Michelangelo di Lodovico Buonarroti Simoni, or the artist known as Michelangelo (there’s no record of him answering to “Mike”), is perhaps the most celebrated Renaissance artist of all time. Among his many works, the ceiling of the Sistine Chapel in Rome remains his grandest accomplishment.

And he was a nervous wreck about it.

Michelangelo had come into renown as a sculptor and considered painting the 12,000 square feet of the ceiling beyond his capabilities. He was wrong, of course, but the artistic anxiety caused him considerable distress. He even made sure the first portion of the ceiling, The Flood, was tucked away and largely out of sight in case he messed it up. He famously worked 65 feet in the air on custom scaffolding, and after four years of effort from 1508 to 1512, the physical toil of craning his neck upward was apparent. (He did not, as is sometimes thought, paint while lying down.)

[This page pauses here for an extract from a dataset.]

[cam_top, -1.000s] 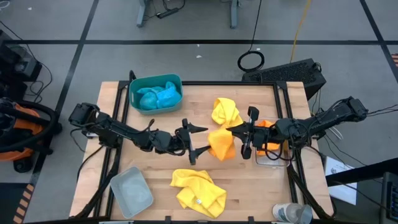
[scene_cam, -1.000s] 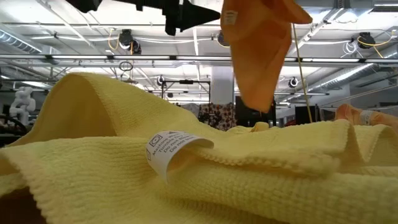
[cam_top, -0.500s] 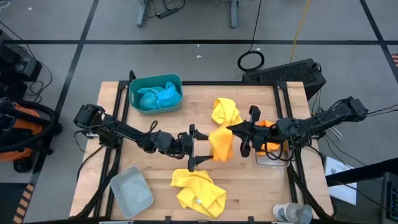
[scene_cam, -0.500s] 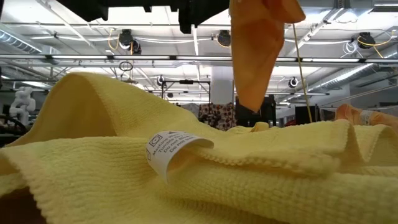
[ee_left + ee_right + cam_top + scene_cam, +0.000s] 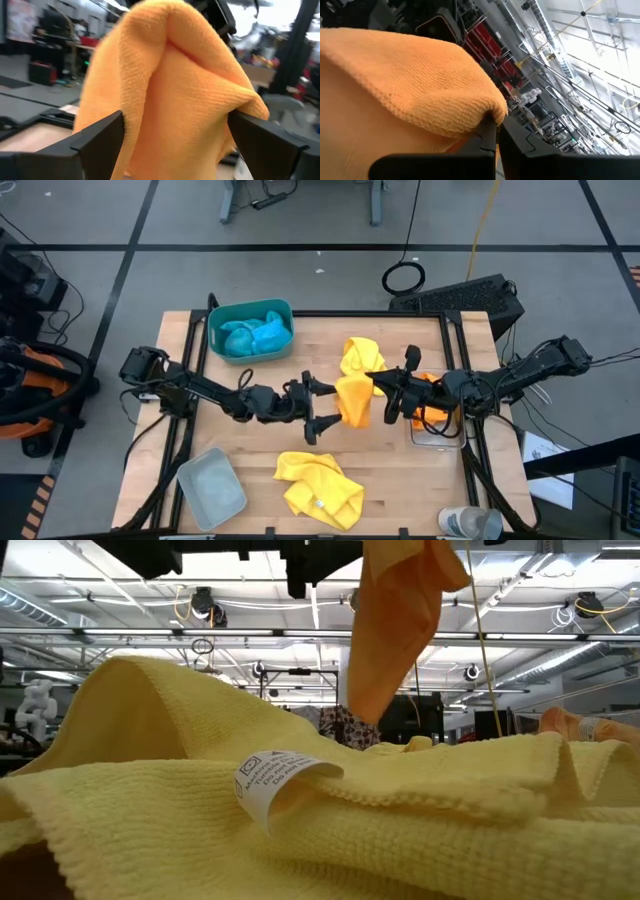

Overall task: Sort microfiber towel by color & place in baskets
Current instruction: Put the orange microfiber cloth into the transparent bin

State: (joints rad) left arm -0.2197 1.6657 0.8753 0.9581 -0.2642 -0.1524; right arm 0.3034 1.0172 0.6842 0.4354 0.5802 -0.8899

To relieve some of the emotional tension, Michelangelo took to poetry. He wrote an Italian sonnet in 1509 expressing his frustrations over tackling such a formidable project, with years of toil ahead of him. The work, sent to friend Giovanni da Pistoia, reads:

I've already grown a goiter from this torture,
hunched up here like a cat in Lombardy
(or anywhere else where the stagnant water's poison).
My stomach's squashed under my chin, my beard's
pointing at heaven, my brain's crushed in a casket,
my breast twists like a harpy's. My brush,
above me all the time, dribbles paint
so my face makes a fine floor for droppings!

My haunches are grinding into my guts,
my poor ass strains to work as a counterweight,
every gesture I make is blind and aimless.
My skin hangs loose below me, my spine's
all knotted from folding over itself.
I'm bent taut as a Syrian bow.

Because I'm stuck like this, my thoughts
are crazy, perfidious tripe:
anyone shoots badly through a crooked blowpipe.

My painting is dead.
Defend it for me, Giovanni, protect my honor.
I am not in the right place—I am not a painter.

Fortunately, he persevered, and his work in the Sistine Chapel has been a source of inspiration and awe for 500 years and counting—an artistic feat that may never be duplicated, and one well worth the sacrifice of his poor ass.